Reproduce exactly, with no pictures, each line from the opening of the material down through the line containing "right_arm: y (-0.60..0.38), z".

((

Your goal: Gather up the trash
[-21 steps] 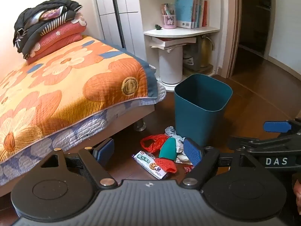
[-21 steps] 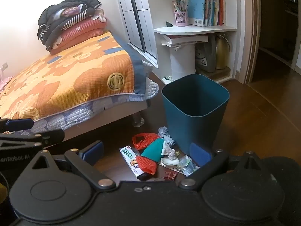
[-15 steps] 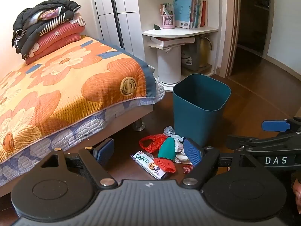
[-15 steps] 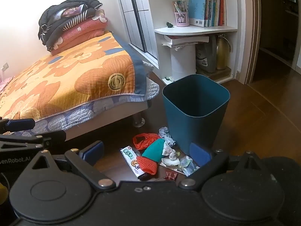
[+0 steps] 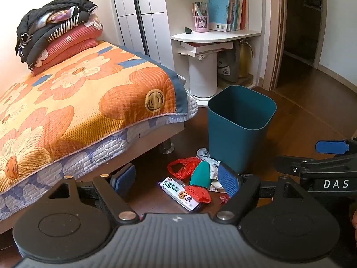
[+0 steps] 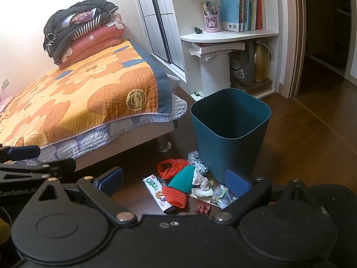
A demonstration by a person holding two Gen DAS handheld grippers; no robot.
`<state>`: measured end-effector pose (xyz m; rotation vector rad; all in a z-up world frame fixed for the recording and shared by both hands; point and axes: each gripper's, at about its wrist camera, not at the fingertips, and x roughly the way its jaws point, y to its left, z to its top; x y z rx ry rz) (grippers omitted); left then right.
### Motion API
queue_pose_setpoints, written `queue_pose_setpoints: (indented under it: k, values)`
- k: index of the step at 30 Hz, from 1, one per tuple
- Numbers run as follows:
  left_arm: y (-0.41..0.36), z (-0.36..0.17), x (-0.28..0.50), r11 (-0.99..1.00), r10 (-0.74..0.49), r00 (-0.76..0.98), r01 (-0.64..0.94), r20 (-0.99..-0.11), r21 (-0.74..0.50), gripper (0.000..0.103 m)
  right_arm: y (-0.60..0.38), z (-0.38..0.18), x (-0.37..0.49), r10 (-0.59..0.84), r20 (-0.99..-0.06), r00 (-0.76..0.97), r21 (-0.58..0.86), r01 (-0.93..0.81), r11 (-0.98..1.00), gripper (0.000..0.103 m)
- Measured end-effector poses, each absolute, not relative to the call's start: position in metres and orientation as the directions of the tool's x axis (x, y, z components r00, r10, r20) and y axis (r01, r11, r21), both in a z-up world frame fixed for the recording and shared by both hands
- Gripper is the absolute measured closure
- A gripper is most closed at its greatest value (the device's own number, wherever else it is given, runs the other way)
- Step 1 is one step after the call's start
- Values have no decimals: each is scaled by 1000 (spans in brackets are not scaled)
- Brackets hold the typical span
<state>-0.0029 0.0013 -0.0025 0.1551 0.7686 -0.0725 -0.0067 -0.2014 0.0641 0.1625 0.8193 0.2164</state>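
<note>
A pile of trash lies on the dark wood floor beside a teal bin [image 5: 239, 125] [image 6: 229, 131]: a biscuit wrapper [image 5: 178, 193] [image 6: 156, 188], a red foam net [image 5: 198, 195] [image 6: 174, 197], a teal cup-like piece [image 5: 200, 174] [image 6: 183, 178], a red plastic bag [image 5: 181, 167] [image 6: 170, 167], crumpled tissues [image 6: 199, 174] and clear wrappers [image 6: 223, 195]. My left gripper [image 5: 178, 179] is open and empty, above and short of the pile. My right gripper [image 6: 176, 182] is open and empty, also above the pile. The right gripper shows at the left view's right edge [image 5: 330, 163].
A bed with an orange floral cover [image 5: 78, 102] [image 6: 78, 107] stands left of the pile, its metal leg [image 5: 166, 147] close by. A white corner shelf with books [image 5: 214, 35] and a white cylinder [image 5: 202, 78] stand behind the bin. A doorway [image 5: 301, 22] opens at the right.
Both views have shifted only slightly; the scene sits a little lower and left. Both grippers stay open and the trash has not moved.
</note>
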Motion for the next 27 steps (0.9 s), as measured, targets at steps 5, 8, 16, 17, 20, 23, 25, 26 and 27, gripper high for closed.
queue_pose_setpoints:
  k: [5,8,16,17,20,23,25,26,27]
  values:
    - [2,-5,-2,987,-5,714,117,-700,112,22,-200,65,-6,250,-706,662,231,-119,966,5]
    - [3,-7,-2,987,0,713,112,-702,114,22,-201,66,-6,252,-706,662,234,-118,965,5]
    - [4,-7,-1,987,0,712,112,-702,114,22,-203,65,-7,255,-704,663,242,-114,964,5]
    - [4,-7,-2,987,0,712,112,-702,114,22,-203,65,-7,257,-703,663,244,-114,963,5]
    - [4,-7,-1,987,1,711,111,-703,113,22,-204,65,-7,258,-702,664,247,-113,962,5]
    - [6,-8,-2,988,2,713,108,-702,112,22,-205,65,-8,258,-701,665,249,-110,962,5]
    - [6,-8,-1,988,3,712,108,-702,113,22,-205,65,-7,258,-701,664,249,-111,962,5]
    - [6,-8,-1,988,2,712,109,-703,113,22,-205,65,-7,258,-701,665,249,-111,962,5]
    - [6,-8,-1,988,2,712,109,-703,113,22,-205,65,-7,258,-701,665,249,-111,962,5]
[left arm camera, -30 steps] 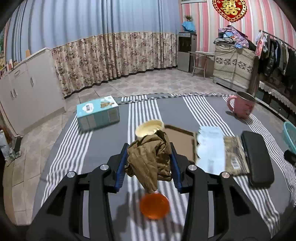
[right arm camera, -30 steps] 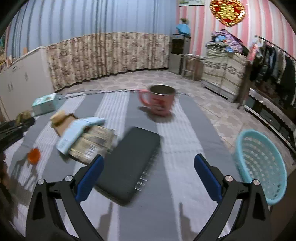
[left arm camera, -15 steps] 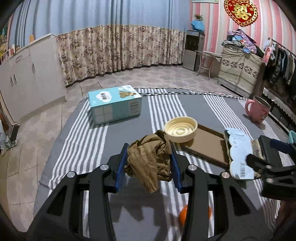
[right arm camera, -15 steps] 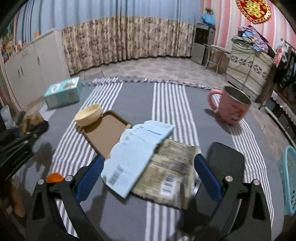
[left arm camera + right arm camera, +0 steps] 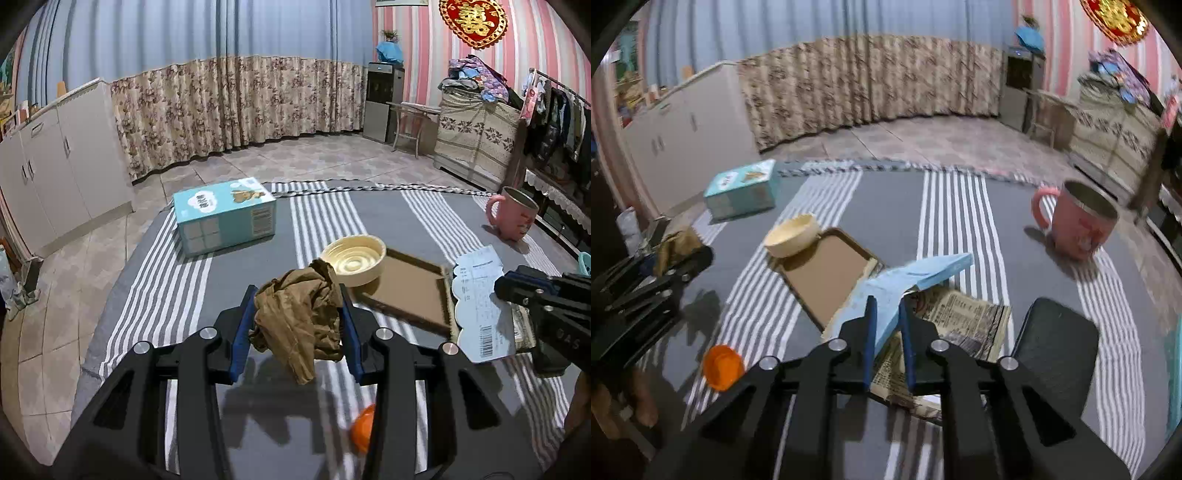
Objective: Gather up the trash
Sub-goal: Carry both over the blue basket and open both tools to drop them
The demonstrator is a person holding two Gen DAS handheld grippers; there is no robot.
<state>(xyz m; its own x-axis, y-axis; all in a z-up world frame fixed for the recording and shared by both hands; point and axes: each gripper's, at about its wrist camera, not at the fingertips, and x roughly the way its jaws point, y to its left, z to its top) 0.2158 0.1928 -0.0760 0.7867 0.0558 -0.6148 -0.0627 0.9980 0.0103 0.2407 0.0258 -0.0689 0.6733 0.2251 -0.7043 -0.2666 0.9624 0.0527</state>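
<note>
While the left gripper (image 5: 297,325) is pinching a crumpled brown paper wad (image 5: 301,314) between its blue fingers above the grey striped tabletop (image 5: 388,218), only the right wrist view is showing the right gripper (image 5: 886,325) closing its fingers on a light blue paper slip (image 5: 905,284), whose far end is lifting off the folded newspaper (image 5: 964,325). That view alone is showing the black rectangular case (image 5: 1056,347) just right of the newspaper and the whole orange round lid (image 5: 723,367). Open cloth is lying between the teal cardboard box (image 5: 225,218) and the cream round bowl (image 5: 354,258), and towards the pink mug (image 5: 1078,225).
</note>
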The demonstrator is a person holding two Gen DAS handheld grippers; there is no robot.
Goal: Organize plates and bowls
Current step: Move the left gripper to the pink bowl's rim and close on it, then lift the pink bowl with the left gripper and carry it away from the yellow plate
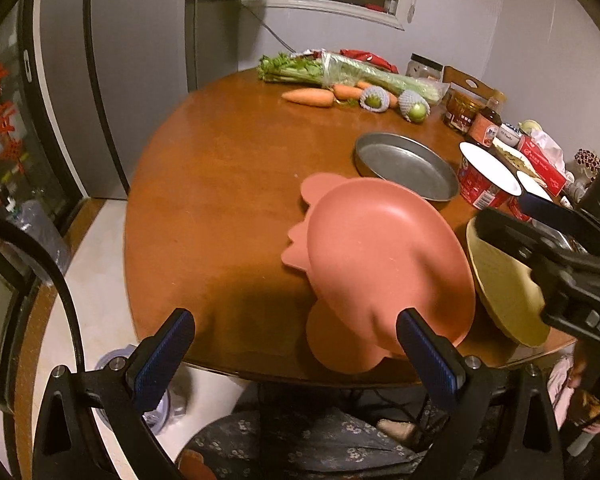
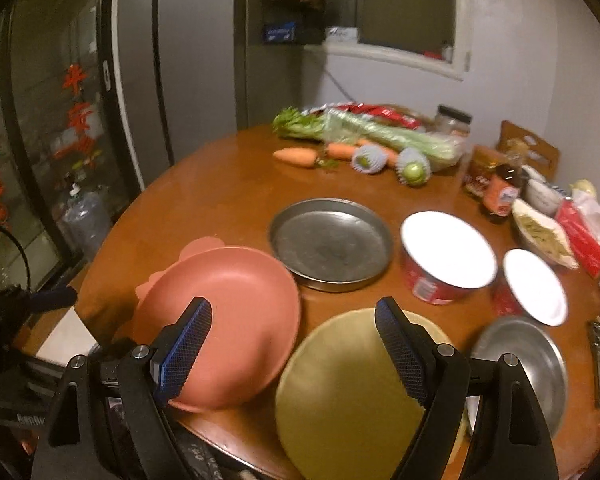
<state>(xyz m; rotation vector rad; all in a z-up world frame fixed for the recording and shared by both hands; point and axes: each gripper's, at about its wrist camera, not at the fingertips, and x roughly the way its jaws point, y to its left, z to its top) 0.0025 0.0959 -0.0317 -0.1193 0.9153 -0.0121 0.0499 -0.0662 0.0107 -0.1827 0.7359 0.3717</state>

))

▶ **Result for this exercise**
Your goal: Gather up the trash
[-21 steps] 
[-21 steps] 
[-15 steps] 
[-15 steps] 
[+0 steps] 
[+0 steps] 
A demonstration by a person holding two Gen DAS handheld grippers; no robot.
`<state>`: measured end-effector pose (xyz m; rotation vector rad; all in a z-up world frame fixed for the recording and shared by both hands; point and axes: each gripper's, at about its wrist camera, not at the fingertips, and x roughly the way its jaws point, y to its left, z to its top; x y z rx ry rz) (grippers omitted); left then right.
### Motion API
queue_pose_setpoints, written `queue_pose_setpoints: (indented under it: k, values)`
- k: index of the step at 30 Hz, from 1, one per tuple
- Numbers run as follows:
  left_arm: y (-0.41..0.36), z (-0.36..0.17), x (-0.28..0.50), r11 (-0.99..1.00), r10 (-0.74..0.49), r00 (-0.76..0.98), r01 (-0.64..0.94), r20 (-0.99..-0.11), r21 (-0.74..0.50), gripper (0.000..0.103 m)
  right_arm: y (-0.60..0.38), z (-0.38..0.18), x (-0.37..0.49), r10 (-0.59..0.84), r20 (-0.99..-0.06), r00 (-0.76..0.97), r21 (-0.58..0.86), r01 (-0.93..0.81), r11 (-0.98..1.00), gripper (0.000..0.103 m)

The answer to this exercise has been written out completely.